9. Mme A… sollicite, à titre subsidiaire, une « modulation de la sanction » en se prévalant du principe de proportionnalité des peines qui découle de l’article 8 de la Déclaration des droits de l’homme et du citoyen ainsi que du droit au respect de ses biens garanti par l’article 17 de la charte des droits fondamentaux de l’Union européenne. Toutefois, eu égard à ce a été dit au point 8, Mme A… n’est pas fondée à solliciter la modulation du taux de ces amendes qui lui ont été infligées sur le fondement du 1 du I de l’article 1736 du code général des impôts.

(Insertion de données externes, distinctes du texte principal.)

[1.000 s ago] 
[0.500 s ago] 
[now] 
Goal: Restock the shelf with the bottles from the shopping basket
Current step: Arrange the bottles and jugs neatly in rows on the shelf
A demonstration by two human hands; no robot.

10. Au surplus, le Conseil constitutionnel a, dans sa décision n° 2012-267 QPC du 20 juillet 2012 déjà citée, expressément écarté le grief tiré de la méconnaissance de l’article 8 de la Déclaration des droits de l’homme et du citoyen, après avoir retenu qu’en fixant l’amende encourue par l’auteur des versements en proportion des sommes versées, le législateur a poursuivi un but de lutte contre la fraude fiscale qui constitue un objectif de valeur constitutionnelle, qu’il a proportionné la sanction en fonction de la gravité des manquements réprimés appréciée à raison de l’importance des sommes non déclarées et que le taux de 50 % retenu n’est pas manifestement disproportionné. Dans ces conditions, la requérante n’est, en tout état de cause, pas fondée à soutenir que le montant des amendes qui lui ont été infligées, conformément aux dispositions du 1 du I de l’article 1736 du code général des impôts, méconnaît le principe de proportionnalité des peines qui découle de l’article 8 de la Déclaration des droits de l’homme et du citoyen. Par ailleurs, si la requérante soutient que les pénalités litigieuses, eu égard à leur montant total de près de 100 000 euros, porteraient une atteinte excessive au droit au respect de ses biens garanti tant par l’article 17 de la charte des droits fondamentaux de l’Union européenne que par l’article 1er du premier protocole additionnel à la convention européenne de sauvegarde des droits de l’homme et des libertés fondamentales, elle n’assortit pas, en tout état de cause, ses allégations sur ce point de précisions suffisantes.
11. Il résulte de tout ce qui précède que la requête de Mme A… doit être rejetée, y compris ses conclusions présentées au titre de l’article L. 761-1 du code de justice administrative.
D É C I D E :
Article 1er : La requête de Mme A… est rejetée.
Article 2 : Le présent jugement sera notifié à Mme B… A… et à la directrice départementale des finances publiques du Gard.
Délibéré après l’audience du 23 janvier 2026, à laquelle siégeaient :
M. Peretti, président,
M. Mouret, premier conseiller,
Mme Hoenen, conseillère.
Rendu public par mise à disposition au greffe le 6 février 2026.
Le rapporteur,
R. MOURETLe président,
P. PERETTI
Le greffier,
D. BERTHOD
La République mande et ordonne au ministre de l’économie, des finances et de la souveraineté industrielle, énergétique et numérique en ce qui le concerne ou à tous commissaires de justice à ce requis en ce qui concerne les voies de droit commun contre les parties privées, de pourvoir à l’exécution de la présente décision.